With respect to our second hypothesis, we found that students’ mathematical levels were raised in both conditions. However, multilevel analyses did not show differences between the conditions.

A possible explanation for not finding more mathematical level raising in the shift-problem lessons might be found in the quality of the discussions. As indicated before, the quality of the discussion is related to learning (Van der Linden et al. 2000). Key activities as formulated by Dekker and Elshout-Mohr (1998) are associated with reflection, which is related to mathematical level raising (Freudenthal 1991). Although the quality of the mathematical discussion was better in the shift-problem condition, as more and more diverse activities occurred, the fact that the key activity tell/show work occurred by far the most might explain why students did not achieve more level raising in the shift-problem condition.

Our findings are not in line with the finding of Palha et al. (2014). A first difference between the two studies is the topic, early algebra versus integral calculus. However, in our experience, the design principles were well suited to design lessons for early algebra. Second, the teachers in Palha’s study had a higher teacher degree, which is required to be able to teach at pre university level in the Netherlands, than the teachers in our study. Third, students in the experiment of Palha et al. (2014) were older, had more knowledge of mathematics, and had chosen a profile with a difficult variant of mathematics. More research is needed to determine what the effects of shift-problem lessons are for different topics and different levels and ages of students.

This study was conducted at one school, which has limitations for the generalization of our findings. Still, several classes and several teachers participated in this study. This research could be replicated on a larger scale to find more robust findings. For the analysis of the interaction processes, a limited number of group discussions were randomly selected for analysis. Weaker or stronger groups could have been selected for analysis, which might have influenced our findings. It might thus be interesting to analyze discussions of other groups and of other lessons.

Our coding scheme enabled us to analyze in detail students’ conversations during group work and most importantly the quality of the mathematical discussions. This analysis sheds light on the learning processes that occurred. Still, it is difficult to capture all learning processes that occur. For example, the key activity reconstruct work also might occur in students’ minds, which cannot be measured.

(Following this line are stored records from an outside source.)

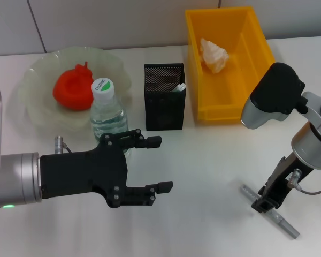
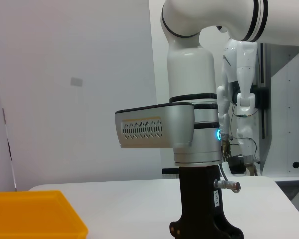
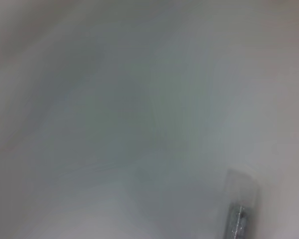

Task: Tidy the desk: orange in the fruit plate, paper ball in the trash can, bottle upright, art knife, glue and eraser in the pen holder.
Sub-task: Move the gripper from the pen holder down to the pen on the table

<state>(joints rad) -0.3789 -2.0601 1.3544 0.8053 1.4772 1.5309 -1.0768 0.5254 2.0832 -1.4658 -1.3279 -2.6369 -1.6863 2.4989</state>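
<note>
The orange (image 1: 73, 88) lies in the pale green fruit plate (image 1: 37, 115) at the back left. In front of the plate the bottle (image 1: 108, 110) stands upright. The paper ball (image 1: 214, 54) rests in the yellow trash can (image 1: 255, 53). A white item (image 1: 180, 87) pokes up inside the black mesh pen holder (image 1: 165, 101); whether it is the glue or the eraser I cannot tell. The grey art knife (image 1: 281, 219) lies on the table at the front right, and my right gripper (image 1: 266, 201) is lowered right onto its middle. My left gripper (image 1: 160, 164) hovers open just in front of the bottle, holding nothing.
The white table (image 1: 203, 176) stretches between the two arms. In the left wrist view, the right arm (image 2: 192, 129) stands upright over the table, with a corner of the trash can (image 2: 35, 216) low down. One end of the art knife (image 3: 239, 209) shows in the right wrist view.
</note>
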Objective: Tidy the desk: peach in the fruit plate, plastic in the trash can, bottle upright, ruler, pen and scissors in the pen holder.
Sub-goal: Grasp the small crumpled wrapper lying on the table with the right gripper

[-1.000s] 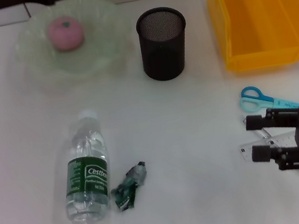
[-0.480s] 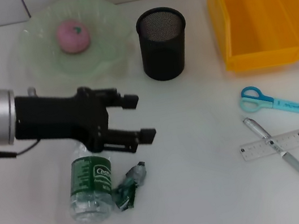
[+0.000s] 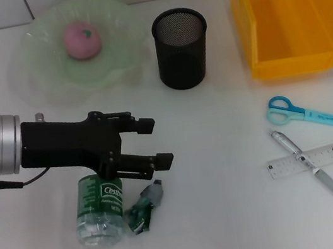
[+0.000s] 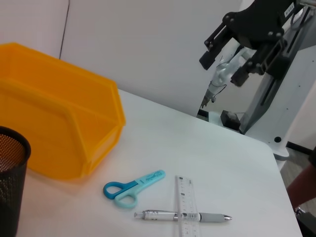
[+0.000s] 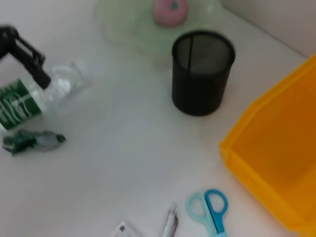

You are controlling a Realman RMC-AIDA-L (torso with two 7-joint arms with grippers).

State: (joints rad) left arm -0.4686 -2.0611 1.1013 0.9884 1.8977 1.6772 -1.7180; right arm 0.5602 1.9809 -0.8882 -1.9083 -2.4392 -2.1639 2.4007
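Bottle [image 3: 99,206] lies flat beside the plastic scrap [image 3: 144,206], and the left gripper [image 3: 153,141] has dropped a little lower over it, fingers spread, holding nothing: likely a grasp to stand it up. Peach [image 3: 81,40] sits in the plate [image 3: 43,75]. Open table lies rightward before the pen [image 3: 309,164]. Right gripper is out of sight.

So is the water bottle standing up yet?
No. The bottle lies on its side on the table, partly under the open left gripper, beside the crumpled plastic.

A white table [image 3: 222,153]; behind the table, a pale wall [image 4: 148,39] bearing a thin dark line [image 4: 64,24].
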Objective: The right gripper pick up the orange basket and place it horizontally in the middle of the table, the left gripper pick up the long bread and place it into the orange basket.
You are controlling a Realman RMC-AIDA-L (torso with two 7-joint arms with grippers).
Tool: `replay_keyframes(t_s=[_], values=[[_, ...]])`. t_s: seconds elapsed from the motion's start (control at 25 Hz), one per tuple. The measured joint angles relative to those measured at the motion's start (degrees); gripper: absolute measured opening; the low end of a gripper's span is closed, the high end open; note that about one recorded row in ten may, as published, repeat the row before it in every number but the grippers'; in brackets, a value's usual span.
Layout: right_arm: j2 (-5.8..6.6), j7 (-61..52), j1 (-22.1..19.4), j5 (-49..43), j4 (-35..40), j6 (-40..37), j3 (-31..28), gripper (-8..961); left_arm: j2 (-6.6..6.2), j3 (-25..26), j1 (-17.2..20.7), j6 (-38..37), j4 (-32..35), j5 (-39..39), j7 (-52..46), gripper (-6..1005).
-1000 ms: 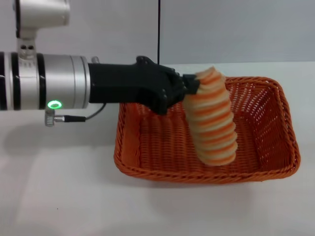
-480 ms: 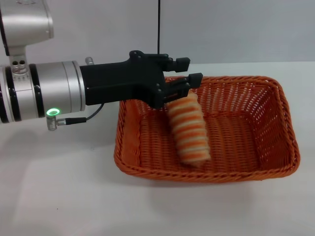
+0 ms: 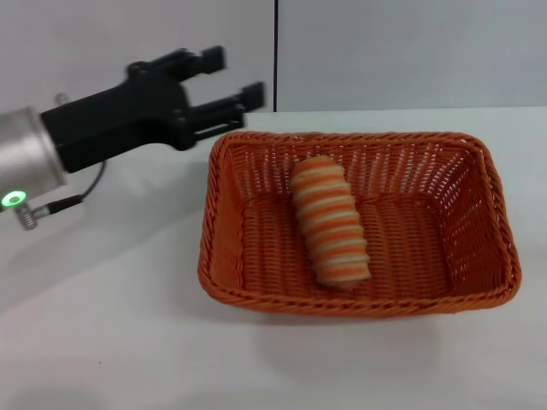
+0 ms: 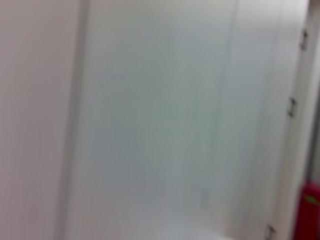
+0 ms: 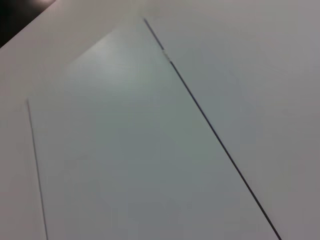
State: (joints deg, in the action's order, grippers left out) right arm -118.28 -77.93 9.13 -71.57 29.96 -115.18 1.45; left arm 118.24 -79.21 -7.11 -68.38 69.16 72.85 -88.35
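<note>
We saw the long bread (image 3: 331, 223) lying inside the orange basket (image 3: 229, 224). Our left gripper (image 3: 232, 82) hung at ten o'clock, fingers wide, holding nothing. We think only parking was left.

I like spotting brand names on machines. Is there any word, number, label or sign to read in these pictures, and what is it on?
None can be read.
The basket, the bread and the table bear no text.
The left end effector and its arm show no lettering, only a green light.
The wrist views show only plain wall panels.
</note>
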Motion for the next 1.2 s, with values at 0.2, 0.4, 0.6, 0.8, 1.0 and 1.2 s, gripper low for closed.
replay_keyframes(t_s=[0.2, 0.4, 0.6, 0.8, 1.0, 1.2], values=[[-0.06, 5.63, 1.99, -0.38, 0.31, 1.97, -0.41, 412, -0.1, 6.75, 0.39, -4.03, -12.22, -9.51, 12.6, 793], [0.57, 9.1, 4.25, 0.11, 0.37, 4.97, -0.71, 417, -0.18, 13.86, -0.46, -9.62, -24.91, -15.44, 24.07, 791], [0.18, 13.54, 5.6, 1.47, -0.02, 6.02, -1.4, 422, -0.36, 23.48, -0.07, -14.08, -34.8, -15.53, 30.72, 790], [-0.01, 16.67, 5.95, 2.09, -1.51, 7.65, -1.73, 427, -0.41, 29.58, 1.04, -17.33, -40.66, -15.41, 38.98, 789], [-0.09, 17.77, 6.08, 2.23, -2.8, 8.83, -3.56, 432, -0.34, 33.08, 0.97, -18.57, -45.8, -15.66, 45.32, 788], [-0.57, 23.48, 6.11, 2.24, -8.28, 7.86, -8.03, 437, -0.18, 33.7, 0.6, -18.61, -47.82, -15.69, 48.71, 787]])
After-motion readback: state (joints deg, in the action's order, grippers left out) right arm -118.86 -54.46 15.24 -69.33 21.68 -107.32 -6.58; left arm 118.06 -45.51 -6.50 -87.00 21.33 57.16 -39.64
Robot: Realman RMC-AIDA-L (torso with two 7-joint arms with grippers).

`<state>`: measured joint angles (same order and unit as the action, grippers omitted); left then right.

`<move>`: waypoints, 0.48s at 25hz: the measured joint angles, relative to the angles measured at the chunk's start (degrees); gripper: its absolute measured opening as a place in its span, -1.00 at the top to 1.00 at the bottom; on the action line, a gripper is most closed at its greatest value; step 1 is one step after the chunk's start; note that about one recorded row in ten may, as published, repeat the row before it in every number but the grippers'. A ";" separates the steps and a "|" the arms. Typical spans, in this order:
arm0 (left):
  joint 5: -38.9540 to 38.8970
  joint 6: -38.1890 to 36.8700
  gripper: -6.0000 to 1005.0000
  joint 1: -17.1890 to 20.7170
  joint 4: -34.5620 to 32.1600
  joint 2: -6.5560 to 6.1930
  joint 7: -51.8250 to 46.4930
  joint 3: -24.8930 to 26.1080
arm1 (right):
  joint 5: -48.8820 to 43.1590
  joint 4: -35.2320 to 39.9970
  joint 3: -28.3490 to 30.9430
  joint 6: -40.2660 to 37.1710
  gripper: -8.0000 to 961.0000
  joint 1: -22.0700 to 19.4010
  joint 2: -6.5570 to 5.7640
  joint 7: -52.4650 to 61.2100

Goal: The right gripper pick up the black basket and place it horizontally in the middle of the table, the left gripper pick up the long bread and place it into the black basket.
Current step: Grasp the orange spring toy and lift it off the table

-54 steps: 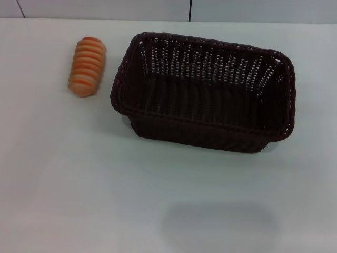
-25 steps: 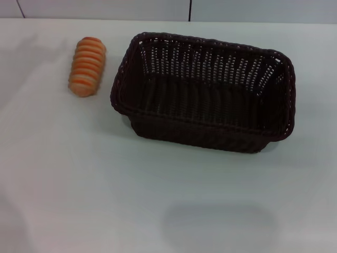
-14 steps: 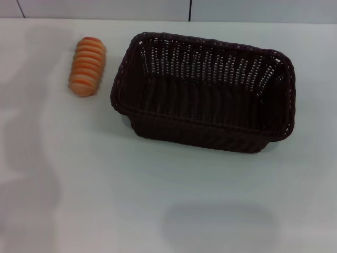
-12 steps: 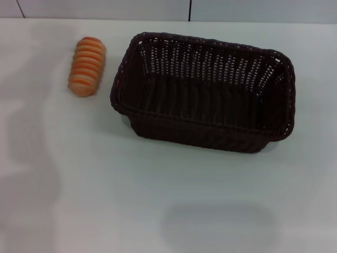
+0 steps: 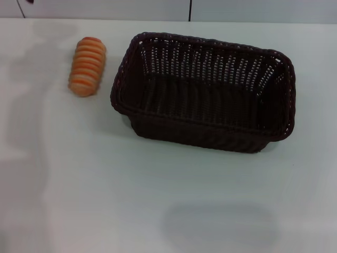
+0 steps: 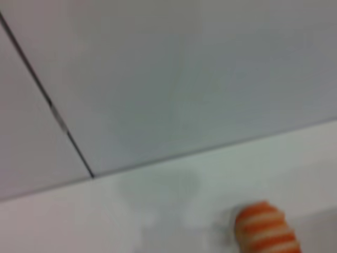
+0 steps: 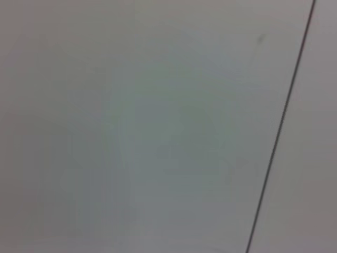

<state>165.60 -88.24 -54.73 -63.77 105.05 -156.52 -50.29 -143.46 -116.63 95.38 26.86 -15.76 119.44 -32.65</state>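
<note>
While neither arm shows in head view:
Black basket (image 5: pixel 202 95): upright, desk (image 5: pixel 158 200) centre-right, long side across.
Long bread (image 5: pixel 87 66): on desk, left of basket, apart.
Left wrist view: bread end visible.
Fingers: unseen, state unknown.

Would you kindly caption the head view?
Striped orange-brown loaf lying left of an empty dark woven wicker basket on a white table.

Pale grey wall panels (image 5: pixel 105 8) behind the desk's far edge, split by thin dark vertical seams (image 5: pixel 189 9); one seam crosses the right wrist view.
</note>
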 joint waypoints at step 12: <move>-0.02 5.88 -0.66 -1.26 12.11 2.00 1.11 -3.15 | -0.20 -0.01 -2.05 -0.17 -0.03 2.70 -0.19 -0.21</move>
<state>165.58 -82.36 -55.99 -51.66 107.05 -155.41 -53.44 -143.66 -116.65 93.33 26.68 -13.06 119.26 -32.85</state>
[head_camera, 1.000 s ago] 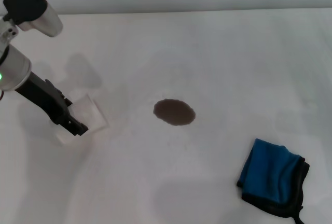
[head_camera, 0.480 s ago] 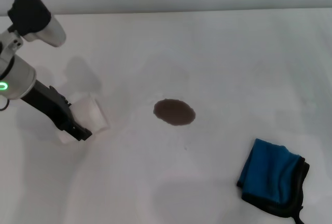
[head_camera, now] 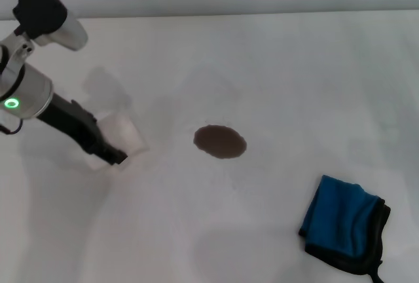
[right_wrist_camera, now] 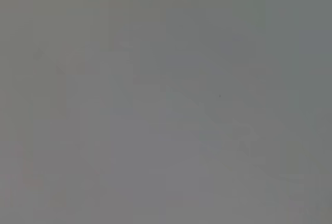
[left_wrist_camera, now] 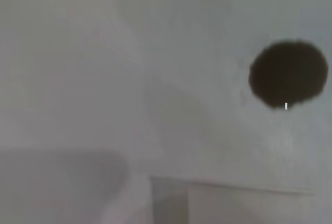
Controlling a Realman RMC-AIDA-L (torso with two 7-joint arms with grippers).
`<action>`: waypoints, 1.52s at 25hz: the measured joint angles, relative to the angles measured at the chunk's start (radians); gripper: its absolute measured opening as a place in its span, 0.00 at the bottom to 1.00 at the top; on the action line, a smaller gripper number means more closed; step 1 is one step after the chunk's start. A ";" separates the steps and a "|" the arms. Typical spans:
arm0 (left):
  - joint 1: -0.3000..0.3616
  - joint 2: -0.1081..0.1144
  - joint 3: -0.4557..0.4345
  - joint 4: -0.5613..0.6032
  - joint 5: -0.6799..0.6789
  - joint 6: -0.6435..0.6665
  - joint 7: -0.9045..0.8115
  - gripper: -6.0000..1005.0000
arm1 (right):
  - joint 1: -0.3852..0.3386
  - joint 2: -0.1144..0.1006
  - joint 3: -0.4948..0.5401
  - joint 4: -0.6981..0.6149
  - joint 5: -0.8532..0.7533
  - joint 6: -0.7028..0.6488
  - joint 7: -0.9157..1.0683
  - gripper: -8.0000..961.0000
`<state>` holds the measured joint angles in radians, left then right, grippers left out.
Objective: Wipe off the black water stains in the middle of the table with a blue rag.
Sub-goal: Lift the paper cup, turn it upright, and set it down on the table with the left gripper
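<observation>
The black water stains (head_camera: 220, 141) form one dark oval puddle in the middle of the white table (head_camera: 281, 67); the left wrist view shows the same puddle (left_wrist_camera: 288, 73). The blue rag (head_camera: 344, 221), edged in black, lies crumpled near the table's front right, untouched. My left gripper (head_camera: 115, 152) is at the left, a short way left of the puddle, shut on a white paper cup (head_camera: 126, 130) that it holds tilted just above the table. The right gripper is out of view; its wrist view shows only blank grey.
The left arm (head_camera: 26, 90) reaches in from the table's left side. Bare white tabletop lies between the puddle and the rag. The table's far edge (head_camera: 262, 14) runs along the back.
My left gripper has carried the paper cup to the right and slightly farther back, closer to the puddle. The puddle and the rag have not moved.
</observation>
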<state>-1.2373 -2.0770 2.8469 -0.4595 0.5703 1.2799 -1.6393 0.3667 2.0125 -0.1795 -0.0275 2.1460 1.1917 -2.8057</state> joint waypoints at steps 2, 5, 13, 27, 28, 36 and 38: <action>0.001 0.001 0.000 -0.003 -0.050 0.000 0.007 0.80 | 0.000 0.000 0.000 0.000 0.000 0.000 0.000 0.89; 0.013 0.003 0.000 -0.008 -0.174 -0.002 0.045 0.80 | 0.000 0.000 0.000 -0.002 0.000 0.000 0.000 0.89; 0.114 0.001 -0.001 0.068 -0.506 -0.075 0.221 0.80 | 0.004 -0.001 -0.002 -0.010 -0.001 0.004 0.000 0.89; 0.450 -0.001 -0.002 0.302 -1.067 -0.168 0.715 0.80 | 0.023 -0.003 -0.011 -0.028 -0.010 0.006 0.000 0.89; 0.464 -0.001 -0.001 0.320 -1.075 -0.192 0.750 0.80 | 0.023 -0.003 -0.011 -0.028 -0.010 0.007 0.000 0.89; 0.503 -0.002 -0.003 0.372 -1.081 -0.274 0.819 0.80 | 0.019 -0.004 -0.012 -0.028 -0.011 0.020 0.000 0.89; 0.507 -0.002 -0.003 0.372 -1.077 -0.275 0.820 0.80 | 0.017 -0.003 -0.012 -0.028 -0.011 0.020 0.000 0.89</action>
<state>-0.7306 -2.0785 2.8440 -0.0875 -0.5066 1.0047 -0.8193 0.3833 2.0094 -0.1918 -0.0553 2.1346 1.2118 -2.8057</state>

To conclude, this research suggests that shift-problem lessons do invoke more mathematical discussions than conventional lessons. However, we have to be cautious in generalizing these results, as they were collected at only one school. This research also shows that applying shift-problem lessons is a necessary but not sufficient condition to achieve more mathematical level raising. The quality of the mathematical discussions in the shift-problem condition might be the key to increasing mathematical level raising, as the key activity tell/show work occurred the most, and others hardly occurred. This outcome raises a question regarding how teachers could improve the quality of the mathematical discussion and, hopefully, mathematical level raising. One possible way might be through scaffolding (Van de Pol et al. 2012). Future research should focus on the supporting role of the teacher in stimulating mathematical level raising.